Meinung
Bundestagswahl: Pfalz mit blauen Flecken
Wo kommt sie her, die Unzufriedenheit der Menschen in Ludwigshafen, Kaiserslautern, Germersheim, Pirmasens, Bruchmühlbach-Miesau und andernorts? Ganz oft sind es nicht die großen Fragen dieser Zeit, die immer mehr Menschen gegen die etablierten politischen Kräfte aufbringt und zumindest bei dieser Bundestagswahl scharenweise zu Wählern der AfD macht. Es geht nicht in erster Linie um abstrakte politische Schlagwörter wie Migration, Konjunktur oder Klimaschutz.
Es ist vielmehr die Frustration über vermeintlich nicht zu ändernde Dinge: dreckige Straßen, marode Schulen, fehlende Kita-Plätze oder vielleicht auch happige Grundsteuer-Bescheide. Dafür braucht es Lösung, sicht- und greifbare Verbesserungen. Viele dieser Aspekte nähren den Generalverdacht: Der Staat ganz allgemein funktioniert nicht (mehr) – von der winzigen Gemeindeverwaltung bis in die höchsten Sphären der Bundespolitik.

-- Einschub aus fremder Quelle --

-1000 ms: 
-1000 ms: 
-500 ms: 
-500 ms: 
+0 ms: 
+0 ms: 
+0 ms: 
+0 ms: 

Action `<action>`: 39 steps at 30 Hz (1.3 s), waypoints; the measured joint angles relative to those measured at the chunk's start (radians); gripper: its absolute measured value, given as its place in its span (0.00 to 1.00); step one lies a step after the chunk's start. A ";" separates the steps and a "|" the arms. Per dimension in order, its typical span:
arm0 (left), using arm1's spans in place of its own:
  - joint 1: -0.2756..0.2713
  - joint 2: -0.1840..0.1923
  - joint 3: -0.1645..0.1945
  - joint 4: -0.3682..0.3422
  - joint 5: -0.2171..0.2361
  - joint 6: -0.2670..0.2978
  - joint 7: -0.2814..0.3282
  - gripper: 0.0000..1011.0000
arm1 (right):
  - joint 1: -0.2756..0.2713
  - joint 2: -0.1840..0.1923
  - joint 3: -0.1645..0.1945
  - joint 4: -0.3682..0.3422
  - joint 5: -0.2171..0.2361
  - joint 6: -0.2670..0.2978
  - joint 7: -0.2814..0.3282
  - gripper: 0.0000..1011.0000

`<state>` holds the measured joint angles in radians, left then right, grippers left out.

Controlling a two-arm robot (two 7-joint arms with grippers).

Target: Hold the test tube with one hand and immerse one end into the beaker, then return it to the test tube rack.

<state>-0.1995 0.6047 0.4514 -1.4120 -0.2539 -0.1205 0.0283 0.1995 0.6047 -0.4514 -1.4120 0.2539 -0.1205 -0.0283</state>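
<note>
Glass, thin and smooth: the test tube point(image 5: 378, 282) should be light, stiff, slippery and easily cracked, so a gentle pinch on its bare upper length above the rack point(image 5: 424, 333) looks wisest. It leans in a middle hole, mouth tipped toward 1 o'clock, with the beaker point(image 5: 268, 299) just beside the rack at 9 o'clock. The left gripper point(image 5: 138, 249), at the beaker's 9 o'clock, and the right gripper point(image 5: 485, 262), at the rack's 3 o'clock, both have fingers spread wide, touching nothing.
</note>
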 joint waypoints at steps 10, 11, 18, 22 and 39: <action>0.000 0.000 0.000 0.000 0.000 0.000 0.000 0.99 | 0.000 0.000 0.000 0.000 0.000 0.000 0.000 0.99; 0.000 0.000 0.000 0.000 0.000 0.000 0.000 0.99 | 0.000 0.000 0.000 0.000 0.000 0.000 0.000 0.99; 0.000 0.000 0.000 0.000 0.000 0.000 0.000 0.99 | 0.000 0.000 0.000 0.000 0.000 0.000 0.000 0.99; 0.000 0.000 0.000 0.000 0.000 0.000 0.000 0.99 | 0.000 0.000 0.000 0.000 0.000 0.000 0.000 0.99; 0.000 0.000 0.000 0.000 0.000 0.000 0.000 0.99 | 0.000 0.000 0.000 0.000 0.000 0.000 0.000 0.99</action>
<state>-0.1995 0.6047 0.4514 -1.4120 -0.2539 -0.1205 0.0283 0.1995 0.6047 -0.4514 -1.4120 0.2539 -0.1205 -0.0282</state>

Und diese Botschaft war bis jetzt offenbar noch nicht bei CDU, SPD, Grünen und der in die außerparlamentarische Opposition verbannten FDP angekommen. Ein Beispiel: Ludwigshafen. Die seit drei Jahrzehnten in Rheinland-Pfalz regierenden Sozialdemokraten platzieren ihren Direktkandidaten im Wahlkreis mit der größten Stadt der Pfalz auf der Liste so, dass das wirtschaftliche Kraftzentrum der Region im Bundestag nicht mehr repräsentiert ist. Unverständlich – und ein Jahr vor der Landtagswahl auch unverzeihlich.
Die AfD hat diese Stimmung in der Pfalz schon seit Längerem aufgenommen und bedient sie zunehmend erfolgreich. Und sie sucht sich die Orte der direkten Konfrontation sehr gezielt aus: Im Wahlkreis Kaiserslautern mit dem äußerst prominenten Protagonisten Sebastian Münzenmaier ein Direktmandat zu holen – dieser Plan wäre um ein Haar aufgegangen. Und nur eine enorme Kraftanstrengung des SPD-Kandidaten dort hat der inzwischen ganz schön blauen Pfalz mutmaßlich bundesweite Schlagzeilen einstweilen noch erspart.